Dying of dysentery and infected wounds under Chinese Communist captivity, Trappist Father Alphonse L’Heureux whispered his final confession. “I shall die tomorrow — Mary’s day (Saturday),” he said. “In heaven, I shall pray for all of you. Be brave.”
The youngest of four siblings, Albert L’Heureux was born in Coaticook, Québec. He was ordained a Jesuit priest in 1929 and sent as a missionary to Zhejiang Province, China. In 1939, he obtained permission to join the Cistercians of the Strict Observance (Trappists) at Our Lady of Consolation Monastery in Yangjiaping, Hebei Province. Embracing a life of prayer, silence, and manual labor, he took the name Alphonse. He always visited the chapel to pray after working in the fields, and he went to confession almost daily.
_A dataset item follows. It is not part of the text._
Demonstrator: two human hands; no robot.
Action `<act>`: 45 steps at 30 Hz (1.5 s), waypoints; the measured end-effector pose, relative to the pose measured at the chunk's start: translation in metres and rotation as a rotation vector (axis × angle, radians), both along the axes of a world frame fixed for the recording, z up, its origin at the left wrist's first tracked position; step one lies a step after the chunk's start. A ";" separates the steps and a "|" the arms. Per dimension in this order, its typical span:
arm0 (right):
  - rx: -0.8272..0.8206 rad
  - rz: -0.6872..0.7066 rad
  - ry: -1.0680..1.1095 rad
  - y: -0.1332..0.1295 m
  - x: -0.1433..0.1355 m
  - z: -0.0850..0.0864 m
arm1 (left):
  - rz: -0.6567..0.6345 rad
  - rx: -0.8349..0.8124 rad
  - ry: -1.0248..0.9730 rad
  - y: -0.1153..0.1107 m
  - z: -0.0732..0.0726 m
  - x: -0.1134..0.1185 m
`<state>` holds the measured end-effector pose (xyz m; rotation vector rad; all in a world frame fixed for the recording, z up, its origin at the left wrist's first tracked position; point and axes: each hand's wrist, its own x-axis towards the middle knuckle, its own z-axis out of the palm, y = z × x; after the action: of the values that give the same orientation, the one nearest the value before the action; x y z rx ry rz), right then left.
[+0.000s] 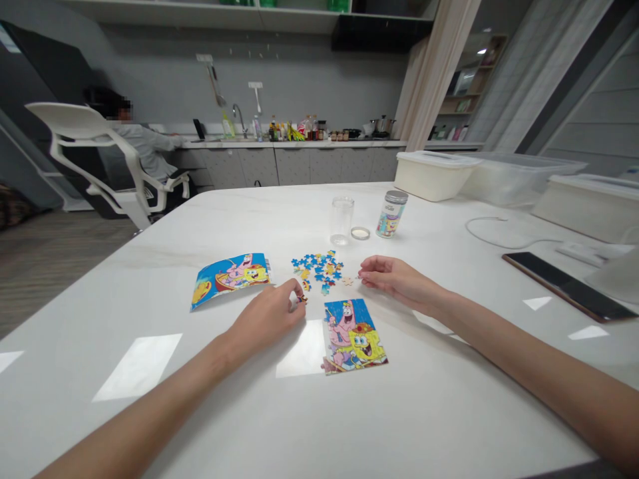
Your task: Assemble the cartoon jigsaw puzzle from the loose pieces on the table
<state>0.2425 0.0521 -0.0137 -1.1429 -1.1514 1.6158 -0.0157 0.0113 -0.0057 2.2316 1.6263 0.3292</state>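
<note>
My left hand (272, 311) pinches a small dark-and-coloured puzzle piece (302, 300) just above the table. Across from it, my right hand (392, 281) has its fingertips closed on what looks like a small pale puzzle piece, mostly hidden by the fingers. Between and beyond the hands lies a pile of loose puzzle pieces (319, 267), mainly blue and yellow. A partly assembled cartoon puzzle (355, 336) lies flat nearer to me, its left edge uneven. To the left of my left hand is a curled picture sheet (232, 278) showing the same pink and yellow characters.
Behind the pieces stand a clear jar (341, 221), a metal-rimmed lid (360, 233) and a printed can (392, 214). A phone (566, 283), a cable and lidded boxes (434, 176) are at the right. A person sits in a white chair (94, 143) at the back left.
</note>
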 end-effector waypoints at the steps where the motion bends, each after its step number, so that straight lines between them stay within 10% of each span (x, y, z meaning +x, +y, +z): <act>1: 0.000 0.008 0.003 0.000 0.000 0.000 | 0.002 -0.002 0.001 0.000 0.000 0.000; 45: 0.034 0.008 -0.025 0.000 0.001 0.000 | 0.027 -0.013 0.017 0.000 -0.001 -0.001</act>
<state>0.2431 0.0518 -0.0136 -1.1414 -1.1968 1.5865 -0.0163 0.0116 -0.0068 2.2099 1.6640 0.3067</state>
The community endured hardship during and after World War II. From 1943 to 1946, Father Alphonse and other monks were imprisoned in a Japanese concentration camp, where food was scarce and conditions harsh. Soon after their release, Chinese Communist forces began targeting Catholics with false accusations, looting, and beatings.
In August 1947, soldiers forced the Trappists on a 100-mile death march through the mountains. Bound with steel wire that cut into his hands, Father Alphonse developed severe infections and dysentery. On Friday, Sept. 12, the feast of the Holy Name of Mary, he received the sacraments one last time. The next day, a soldier who saw his body remarked that he resembled the figure of Christ in the monastery chapel.
Between 1947 and 1948, 33 Trappists from Our Lady of Consolation were martyred. Their cause for canonization is entrusted to the Catholic bishops of China.